Jesús nos habla hoy de los infiernos, de la gehenna, un valle ubicado a la salida de Jerusalén, donde se acumulaba la basura de la ciudad, el humo y los malos olores provenientes de la fermentación y descomposición de los alimentos. La gehenna simboliza el mundo del absurdo, del vacío, de la desesperación, al que nos conduce el desamor y la falta de respeto y consideración a la vida de los demás, especialmente de los más débiles.
Por eso, arrebatar la fe a quienes la profesan como único patrimonio al que aferrarse, es sumir a la persona en la postración y cercenar sus posibilidades de futuro.

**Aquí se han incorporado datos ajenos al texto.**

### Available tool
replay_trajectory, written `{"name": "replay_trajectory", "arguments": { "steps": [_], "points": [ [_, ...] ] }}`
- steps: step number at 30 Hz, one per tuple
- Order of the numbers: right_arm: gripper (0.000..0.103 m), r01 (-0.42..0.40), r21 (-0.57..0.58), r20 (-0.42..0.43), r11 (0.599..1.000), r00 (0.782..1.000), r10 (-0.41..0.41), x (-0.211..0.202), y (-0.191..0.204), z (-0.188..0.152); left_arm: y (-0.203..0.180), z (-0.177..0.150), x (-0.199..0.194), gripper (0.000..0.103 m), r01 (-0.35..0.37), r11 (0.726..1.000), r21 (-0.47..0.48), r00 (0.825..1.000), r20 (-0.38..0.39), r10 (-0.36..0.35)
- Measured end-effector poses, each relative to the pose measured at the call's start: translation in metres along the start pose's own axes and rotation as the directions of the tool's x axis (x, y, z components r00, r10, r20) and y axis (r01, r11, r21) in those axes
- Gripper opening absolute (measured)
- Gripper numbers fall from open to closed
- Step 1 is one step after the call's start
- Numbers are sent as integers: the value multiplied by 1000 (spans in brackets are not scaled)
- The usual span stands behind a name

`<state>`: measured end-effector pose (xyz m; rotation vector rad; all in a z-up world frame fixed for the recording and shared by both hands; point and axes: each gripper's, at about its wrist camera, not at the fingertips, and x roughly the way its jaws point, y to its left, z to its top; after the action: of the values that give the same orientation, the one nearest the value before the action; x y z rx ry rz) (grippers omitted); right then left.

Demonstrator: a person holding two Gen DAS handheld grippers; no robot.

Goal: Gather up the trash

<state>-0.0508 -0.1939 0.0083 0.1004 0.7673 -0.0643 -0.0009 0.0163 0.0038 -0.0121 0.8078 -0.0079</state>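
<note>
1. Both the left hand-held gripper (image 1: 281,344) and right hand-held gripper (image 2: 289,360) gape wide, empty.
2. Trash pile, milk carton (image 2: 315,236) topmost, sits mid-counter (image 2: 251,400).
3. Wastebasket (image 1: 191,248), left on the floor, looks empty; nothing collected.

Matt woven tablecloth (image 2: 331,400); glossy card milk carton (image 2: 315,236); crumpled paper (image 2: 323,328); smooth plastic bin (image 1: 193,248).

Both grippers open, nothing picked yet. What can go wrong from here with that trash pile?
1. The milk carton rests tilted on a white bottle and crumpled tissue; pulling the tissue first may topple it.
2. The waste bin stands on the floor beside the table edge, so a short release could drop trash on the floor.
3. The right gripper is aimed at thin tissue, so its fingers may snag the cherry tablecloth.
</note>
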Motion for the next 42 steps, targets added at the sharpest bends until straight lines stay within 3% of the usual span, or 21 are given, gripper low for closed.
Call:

Si se trata de un niño que, según la tradición judía, carece de derechos hasta cumplir los 13 años, el pecado es aún mayor. La responsabilidad que adquirimos al educar a un niño es muy grande; debemos estar atentos a sembrar valores, alimentar su fe, promover el respeto y la justicia, acompañar sus pasos con amor, para que vivan con dignidad y no caigan en un futuro vacío existencial.
Personas como la Beata Teresa de Calcuta o Vicente Ferrer son un ejemplo a imitar. Ellos se conmovieron ante la miseria humana y entregaron su vida para conquistar la dignidad de millones de seres humanos. Toda su entrega fue un canto a la esperanza y a las inmensas posibilidades que puede tener cada persona si se lucha contra el hambre y se le abren los horizontes de la cultura y del desarrollo económico, social y religioso. No están lejos de Jesús quienes, aún sin creer, entregan su tiempo, su dinero y sus mejores ilusiones para mejorar las condiciones de vida de cuantos se hallan anclados en la pobreza extrema dentro de ambientes irrespirables.
Toda la liturgia de hoy es una llamada apremiante al compromiso activo y generoso. Tomemos nota, si queremos estar junto a Jesús en el Reino de los Cielos.